= Exercise details =
Every line from the beginning of the records below up to the one holding "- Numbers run" should be quoted exactly; leave out the rest.

= Material shown =
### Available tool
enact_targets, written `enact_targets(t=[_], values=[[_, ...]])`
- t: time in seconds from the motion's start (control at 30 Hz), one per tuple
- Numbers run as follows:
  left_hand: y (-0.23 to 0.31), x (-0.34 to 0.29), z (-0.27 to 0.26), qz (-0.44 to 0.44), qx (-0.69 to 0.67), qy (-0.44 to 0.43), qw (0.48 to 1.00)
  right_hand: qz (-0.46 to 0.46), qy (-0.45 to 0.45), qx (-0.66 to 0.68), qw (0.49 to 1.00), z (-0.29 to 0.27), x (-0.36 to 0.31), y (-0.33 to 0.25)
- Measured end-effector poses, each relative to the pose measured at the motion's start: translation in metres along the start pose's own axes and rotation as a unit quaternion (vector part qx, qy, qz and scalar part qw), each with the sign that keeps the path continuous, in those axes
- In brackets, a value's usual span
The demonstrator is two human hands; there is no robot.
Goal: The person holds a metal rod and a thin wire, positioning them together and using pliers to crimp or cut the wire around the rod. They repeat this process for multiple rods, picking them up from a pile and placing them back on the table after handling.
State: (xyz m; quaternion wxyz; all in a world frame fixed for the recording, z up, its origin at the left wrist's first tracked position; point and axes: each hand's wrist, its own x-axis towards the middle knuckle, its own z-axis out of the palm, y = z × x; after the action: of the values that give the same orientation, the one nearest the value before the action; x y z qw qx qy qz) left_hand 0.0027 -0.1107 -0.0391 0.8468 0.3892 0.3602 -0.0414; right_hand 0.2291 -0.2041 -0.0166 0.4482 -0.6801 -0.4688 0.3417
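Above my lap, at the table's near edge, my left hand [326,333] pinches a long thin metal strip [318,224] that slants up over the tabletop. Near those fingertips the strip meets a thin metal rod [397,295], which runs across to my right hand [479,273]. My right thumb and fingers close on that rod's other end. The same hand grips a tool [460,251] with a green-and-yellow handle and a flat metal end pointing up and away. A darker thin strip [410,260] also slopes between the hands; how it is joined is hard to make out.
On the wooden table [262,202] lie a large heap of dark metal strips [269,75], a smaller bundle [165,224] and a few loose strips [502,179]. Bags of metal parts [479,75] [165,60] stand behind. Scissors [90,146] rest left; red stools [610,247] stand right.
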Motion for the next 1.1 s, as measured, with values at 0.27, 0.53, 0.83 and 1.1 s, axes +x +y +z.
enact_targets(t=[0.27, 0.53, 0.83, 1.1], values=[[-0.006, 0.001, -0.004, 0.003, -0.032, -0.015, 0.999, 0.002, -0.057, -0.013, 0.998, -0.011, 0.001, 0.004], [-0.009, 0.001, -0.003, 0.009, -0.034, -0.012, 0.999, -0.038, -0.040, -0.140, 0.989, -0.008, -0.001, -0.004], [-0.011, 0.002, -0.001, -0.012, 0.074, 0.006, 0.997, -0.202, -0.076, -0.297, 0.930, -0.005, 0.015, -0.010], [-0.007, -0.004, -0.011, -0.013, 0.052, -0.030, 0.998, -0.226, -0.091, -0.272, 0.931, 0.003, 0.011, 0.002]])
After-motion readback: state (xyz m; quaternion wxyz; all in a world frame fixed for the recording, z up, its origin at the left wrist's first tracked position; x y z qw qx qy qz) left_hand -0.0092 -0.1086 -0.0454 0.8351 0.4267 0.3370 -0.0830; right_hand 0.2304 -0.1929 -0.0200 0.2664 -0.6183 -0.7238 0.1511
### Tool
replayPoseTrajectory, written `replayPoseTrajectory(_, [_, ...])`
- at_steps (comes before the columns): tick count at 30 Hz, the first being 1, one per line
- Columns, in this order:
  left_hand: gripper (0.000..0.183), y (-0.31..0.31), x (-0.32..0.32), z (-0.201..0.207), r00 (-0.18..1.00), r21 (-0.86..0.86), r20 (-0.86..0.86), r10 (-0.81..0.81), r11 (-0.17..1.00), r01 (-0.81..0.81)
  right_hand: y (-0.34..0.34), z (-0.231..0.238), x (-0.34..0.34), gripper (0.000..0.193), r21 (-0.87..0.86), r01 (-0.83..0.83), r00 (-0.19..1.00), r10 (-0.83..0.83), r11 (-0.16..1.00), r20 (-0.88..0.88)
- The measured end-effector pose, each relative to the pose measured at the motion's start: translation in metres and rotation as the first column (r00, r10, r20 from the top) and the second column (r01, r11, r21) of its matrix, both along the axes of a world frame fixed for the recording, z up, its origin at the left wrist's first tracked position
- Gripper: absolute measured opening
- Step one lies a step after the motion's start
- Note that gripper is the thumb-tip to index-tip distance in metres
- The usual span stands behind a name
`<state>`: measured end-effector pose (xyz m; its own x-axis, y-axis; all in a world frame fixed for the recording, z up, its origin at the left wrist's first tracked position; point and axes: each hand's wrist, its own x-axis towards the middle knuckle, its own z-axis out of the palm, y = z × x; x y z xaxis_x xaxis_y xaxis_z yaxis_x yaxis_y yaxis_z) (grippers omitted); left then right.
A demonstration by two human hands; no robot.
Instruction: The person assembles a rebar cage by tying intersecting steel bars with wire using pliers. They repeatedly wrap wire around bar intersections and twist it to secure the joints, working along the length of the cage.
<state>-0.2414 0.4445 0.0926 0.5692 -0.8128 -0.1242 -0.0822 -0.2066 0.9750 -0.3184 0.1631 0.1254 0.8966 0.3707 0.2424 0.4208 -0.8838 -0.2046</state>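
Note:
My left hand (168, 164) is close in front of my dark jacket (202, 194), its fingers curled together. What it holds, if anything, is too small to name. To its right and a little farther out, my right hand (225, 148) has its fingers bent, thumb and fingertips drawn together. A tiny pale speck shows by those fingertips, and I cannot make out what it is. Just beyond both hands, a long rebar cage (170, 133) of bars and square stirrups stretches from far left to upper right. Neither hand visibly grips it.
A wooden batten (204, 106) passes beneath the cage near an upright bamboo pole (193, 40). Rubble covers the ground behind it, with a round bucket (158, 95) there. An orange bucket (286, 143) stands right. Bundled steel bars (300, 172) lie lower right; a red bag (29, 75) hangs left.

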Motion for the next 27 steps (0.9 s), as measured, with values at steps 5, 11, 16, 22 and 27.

= Answer below =
### Available tool
enact_targets, written `enact_targets(t=[_], values=[[_, ...]])`
- t: time in seconds from the motion's start (control at 30 Hz), one per tuple
- Numbers run as follows:

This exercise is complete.